9.3. Correcting or deleting your information

If you think any of the personal information we hold about you is wrong, you can ask us to correct it.

Where we’ve retained your personal information for purposes that are not directly related to the provision of a product or service you have requested – such as for marketing purposes – you can ask us to delete it. If we are unable to correct or delete your information (for example, where we do not agree that it is wrong, or we need the information in order to deliver a service you have requested), we’ll tell you why. You can ask us to attach your correction request to the information as a statement of correction.

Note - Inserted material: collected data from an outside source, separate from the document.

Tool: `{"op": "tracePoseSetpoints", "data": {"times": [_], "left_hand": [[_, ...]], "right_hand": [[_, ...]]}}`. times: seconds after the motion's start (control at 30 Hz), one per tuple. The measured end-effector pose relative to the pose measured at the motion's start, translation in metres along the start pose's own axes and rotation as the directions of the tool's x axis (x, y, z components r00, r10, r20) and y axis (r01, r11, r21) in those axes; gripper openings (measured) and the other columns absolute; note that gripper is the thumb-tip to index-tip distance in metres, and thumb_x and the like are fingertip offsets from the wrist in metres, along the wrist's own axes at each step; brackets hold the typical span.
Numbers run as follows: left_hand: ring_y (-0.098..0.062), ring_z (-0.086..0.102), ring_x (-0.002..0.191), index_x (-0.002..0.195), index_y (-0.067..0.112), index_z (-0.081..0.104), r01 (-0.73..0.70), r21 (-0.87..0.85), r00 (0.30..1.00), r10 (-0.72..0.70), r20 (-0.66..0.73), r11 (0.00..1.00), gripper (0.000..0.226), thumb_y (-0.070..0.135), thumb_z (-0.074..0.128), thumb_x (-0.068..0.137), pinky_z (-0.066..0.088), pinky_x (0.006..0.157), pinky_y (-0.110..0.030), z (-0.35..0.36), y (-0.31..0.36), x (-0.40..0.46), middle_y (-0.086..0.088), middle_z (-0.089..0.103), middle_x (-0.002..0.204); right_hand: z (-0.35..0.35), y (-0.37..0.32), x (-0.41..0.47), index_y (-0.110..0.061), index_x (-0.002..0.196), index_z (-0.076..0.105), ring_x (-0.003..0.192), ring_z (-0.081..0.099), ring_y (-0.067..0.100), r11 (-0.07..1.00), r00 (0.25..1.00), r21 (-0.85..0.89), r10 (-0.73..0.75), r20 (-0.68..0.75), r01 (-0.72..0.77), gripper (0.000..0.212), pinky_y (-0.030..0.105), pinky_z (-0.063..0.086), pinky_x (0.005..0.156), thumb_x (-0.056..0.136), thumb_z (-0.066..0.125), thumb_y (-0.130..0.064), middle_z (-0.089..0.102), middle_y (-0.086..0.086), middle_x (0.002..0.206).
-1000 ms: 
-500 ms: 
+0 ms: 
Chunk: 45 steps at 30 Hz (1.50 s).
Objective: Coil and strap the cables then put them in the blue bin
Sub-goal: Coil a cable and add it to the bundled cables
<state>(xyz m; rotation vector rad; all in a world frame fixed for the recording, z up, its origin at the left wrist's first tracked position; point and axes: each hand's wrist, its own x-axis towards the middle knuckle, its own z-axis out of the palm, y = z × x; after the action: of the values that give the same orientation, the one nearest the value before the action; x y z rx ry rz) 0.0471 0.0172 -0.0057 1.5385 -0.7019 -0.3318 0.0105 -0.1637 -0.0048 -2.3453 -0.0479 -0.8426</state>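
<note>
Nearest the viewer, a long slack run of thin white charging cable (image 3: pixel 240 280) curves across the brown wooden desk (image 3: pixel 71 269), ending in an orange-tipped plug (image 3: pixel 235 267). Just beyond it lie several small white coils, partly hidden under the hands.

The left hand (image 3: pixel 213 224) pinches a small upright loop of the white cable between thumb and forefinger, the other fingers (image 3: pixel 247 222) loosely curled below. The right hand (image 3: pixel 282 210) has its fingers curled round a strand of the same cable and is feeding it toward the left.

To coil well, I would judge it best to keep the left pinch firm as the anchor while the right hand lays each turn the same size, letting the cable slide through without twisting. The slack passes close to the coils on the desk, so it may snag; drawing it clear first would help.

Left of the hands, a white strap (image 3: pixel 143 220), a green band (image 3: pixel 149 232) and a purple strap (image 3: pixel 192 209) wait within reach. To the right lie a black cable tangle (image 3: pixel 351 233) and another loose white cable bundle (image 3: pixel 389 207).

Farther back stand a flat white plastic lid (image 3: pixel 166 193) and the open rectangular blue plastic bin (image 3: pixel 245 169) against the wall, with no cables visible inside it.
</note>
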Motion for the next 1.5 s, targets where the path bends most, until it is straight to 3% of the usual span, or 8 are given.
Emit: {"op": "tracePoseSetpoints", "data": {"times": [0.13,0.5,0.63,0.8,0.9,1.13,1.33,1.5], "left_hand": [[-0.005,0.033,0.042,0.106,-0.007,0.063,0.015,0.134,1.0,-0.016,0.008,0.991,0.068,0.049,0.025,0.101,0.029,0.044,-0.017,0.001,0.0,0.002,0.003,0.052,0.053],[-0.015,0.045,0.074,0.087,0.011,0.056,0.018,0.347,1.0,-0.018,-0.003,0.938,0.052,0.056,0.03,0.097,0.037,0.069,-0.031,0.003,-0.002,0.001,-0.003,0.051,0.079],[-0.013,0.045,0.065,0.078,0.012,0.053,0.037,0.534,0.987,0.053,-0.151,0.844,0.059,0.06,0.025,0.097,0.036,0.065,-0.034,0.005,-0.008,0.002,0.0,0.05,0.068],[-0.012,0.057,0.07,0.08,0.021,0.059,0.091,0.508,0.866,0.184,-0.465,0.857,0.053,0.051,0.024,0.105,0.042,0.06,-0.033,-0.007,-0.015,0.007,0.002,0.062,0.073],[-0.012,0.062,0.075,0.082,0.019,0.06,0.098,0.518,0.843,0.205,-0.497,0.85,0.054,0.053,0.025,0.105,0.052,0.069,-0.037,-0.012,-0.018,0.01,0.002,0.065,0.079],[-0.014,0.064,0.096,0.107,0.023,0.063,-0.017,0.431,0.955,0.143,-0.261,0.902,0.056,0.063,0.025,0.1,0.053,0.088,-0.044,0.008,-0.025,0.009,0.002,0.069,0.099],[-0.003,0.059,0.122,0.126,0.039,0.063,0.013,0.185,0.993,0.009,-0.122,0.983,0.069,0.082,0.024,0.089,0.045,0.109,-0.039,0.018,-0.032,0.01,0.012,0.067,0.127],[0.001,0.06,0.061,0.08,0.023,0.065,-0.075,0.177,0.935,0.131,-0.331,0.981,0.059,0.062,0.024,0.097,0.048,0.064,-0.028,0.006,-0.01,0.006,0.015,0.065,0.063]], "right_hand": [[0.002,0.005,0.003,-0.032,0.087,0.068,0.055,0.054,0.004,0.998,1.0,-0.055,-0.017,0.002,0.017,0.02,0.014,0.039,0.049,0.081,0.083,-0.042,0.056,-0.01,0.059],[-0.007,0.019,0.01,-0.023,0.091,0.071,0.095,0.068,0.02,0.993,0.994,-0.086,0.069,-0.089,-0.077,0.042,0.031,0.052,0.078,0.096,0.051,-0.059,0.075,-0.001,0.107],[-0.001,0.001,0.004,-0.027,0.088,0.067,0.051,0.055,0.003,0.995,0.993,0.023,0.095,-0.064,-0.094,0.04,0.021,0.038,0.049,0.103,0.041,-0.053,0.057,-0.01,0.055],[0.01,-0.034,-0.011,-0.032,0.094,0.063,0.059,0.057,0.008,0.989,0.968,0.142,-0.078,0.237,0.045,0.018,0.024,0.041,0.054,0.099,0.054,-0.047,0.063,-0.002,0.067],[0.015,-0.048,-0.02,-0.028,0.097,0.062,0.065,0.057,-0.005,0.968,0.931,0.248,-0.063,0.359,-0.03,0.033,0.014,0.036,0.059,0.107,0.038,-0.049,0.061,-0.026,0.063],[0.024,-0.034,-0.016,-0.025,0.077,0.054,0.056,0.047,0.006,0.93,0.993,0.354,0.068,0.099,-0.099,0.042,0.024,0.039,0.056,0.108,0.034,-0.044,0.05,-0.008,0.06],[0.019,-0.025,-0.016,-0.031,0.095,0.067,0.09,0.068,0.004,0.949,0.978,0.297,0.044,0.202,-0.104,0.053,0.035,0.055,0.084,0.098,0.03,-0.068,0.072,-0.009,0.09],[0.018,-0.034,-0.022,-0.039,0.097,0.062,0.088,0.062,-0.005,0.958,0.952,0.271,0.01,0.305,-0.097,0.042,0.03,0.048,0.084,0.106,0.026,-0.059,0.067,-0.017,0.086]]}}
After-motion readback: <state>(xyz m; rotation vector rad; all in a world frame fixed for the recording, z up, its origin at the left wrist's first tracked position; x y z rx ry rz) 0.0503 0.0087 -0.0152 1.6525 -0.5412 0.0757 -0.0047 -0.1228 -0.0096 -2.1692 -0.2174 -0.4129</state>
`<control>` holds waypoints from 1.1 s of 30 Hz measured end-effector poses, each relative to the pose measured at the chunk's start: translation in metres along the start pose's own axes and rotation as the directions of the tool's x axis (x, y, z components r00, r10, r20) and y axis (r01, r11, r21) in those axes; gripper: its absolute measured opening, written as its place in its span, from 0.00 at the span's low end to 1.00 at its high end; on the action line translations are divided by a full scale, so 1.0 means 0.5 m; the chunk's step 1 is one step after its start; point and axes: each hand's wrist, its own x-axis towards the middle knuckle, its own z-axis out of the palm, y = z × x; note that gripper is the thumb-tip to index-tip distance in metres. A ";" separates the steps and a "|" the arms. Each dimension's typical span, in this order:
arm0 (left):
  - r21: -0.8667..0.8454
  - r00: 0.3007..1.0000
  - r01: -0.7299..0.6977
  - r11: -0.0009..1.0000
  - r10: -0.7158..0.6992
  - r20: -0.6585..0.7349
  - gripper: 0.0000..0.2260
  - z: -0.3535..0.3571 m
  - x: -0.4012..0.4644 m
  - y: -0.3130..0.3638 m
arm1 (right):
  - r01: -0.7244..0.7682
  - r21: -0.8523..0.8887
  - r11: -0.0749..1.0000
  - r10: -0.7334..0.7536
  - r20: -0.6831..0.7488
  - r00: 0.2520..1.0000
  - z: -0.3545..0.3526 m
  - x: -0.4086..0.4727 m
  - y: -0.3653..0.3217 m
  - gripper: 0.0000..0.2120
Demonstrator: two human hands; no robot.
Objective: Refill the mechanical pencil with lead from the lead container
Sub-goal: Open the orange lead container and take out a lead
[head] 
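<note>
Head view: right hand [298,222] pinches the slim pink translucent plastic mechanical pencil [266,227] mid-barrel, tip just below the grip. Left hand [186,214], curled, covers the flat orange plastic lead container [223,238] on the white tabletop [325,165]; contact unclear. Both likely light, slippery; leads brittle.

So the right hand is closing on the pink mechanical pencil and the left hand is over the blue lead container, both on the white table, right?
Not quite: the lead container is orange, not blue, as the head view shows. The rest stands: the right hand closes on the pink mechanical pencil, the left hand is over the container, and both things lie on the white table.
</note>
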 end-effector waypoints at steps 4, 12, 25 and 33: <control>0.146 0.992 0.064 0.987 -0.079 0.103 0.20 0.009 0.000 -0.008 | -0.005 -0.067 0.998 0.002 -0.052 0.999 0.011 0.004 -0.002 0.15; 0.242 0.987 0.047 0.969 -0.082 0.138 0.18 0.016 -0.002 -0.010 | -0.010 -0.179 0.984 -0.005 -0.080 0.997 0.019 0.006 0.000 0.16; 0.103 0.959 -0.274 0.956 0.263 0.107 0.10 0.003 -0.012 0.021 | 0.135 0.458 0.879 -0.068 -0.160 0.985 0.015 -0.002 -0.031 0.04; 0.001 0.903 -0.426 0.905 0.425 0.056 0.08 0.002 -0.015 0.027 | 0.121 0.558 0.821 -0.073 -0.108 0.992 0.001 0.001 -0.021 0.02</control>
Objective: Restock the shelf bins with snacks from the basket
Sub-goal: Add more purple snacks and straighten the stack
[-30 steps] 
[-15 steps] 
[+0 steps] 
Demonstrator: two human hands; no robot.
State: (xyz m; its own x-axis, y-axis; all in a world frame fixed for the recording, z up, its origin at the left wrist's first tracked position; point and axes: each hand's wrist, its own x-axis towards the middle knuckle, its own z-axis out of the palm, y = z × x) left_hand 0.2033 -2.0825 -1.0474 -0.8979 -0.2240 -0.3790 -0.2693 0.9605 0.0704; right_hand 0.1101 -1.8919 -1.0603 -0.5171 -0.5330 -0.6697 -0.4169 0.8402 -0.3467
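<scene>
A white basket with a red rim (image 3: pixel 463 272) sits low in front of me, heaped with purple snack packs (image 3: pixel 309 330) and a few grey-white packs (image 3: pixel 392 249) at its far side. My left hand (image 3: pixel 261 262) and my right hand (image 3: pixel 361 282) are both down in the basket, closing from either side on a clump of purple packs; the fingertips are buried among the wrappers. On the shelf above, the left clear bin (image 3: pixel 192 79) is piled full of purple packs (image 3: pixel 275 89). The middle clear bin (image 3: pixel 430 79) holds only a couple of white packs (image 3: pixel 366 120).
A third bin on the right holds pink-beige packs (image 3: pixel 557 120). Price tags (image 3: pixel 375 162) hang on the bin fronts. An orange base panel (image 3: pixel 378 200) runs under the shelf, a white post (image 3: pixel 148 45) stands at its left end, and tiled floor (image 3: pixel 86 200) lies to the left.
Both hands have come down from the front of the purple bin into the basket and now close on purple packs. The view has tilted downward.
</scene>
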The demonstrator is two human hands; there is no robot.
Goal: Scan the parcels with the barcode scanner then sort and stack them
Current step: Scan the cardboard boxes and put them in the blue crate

9.4. Questions and concerns

Where we have refused a request you’ve made to us about your information – whether you’ve sought to revoke consent, access your information, or have it deleted – or where you have any other concerns about the way we’ve handled your information, you can get in touch with us to make a complaint.

In the first instance, please contact our Privacy Officer by emailing PrivacyOfficer@heritagehotels.co.nz. We’ll do all we can to resolve your complaint and ensure that your privacy experience lives up to the Heritage promise.

If we can’t resolve your complaint for you, then you have the right to make a complaint to the Office of the NZ Privacy Commissioner, using either of the following channels:

  • Completing an online complaint form at www.privacy.org.nz
  • Writing to the Office of the Privacy Commissioner, PO Box 10-094, The Terrace, Wellington 6143

We may update our Privacy Statement from time to time to reflect changes to privacy regulations or our business operations. This privacy statement was last updated in May 2018.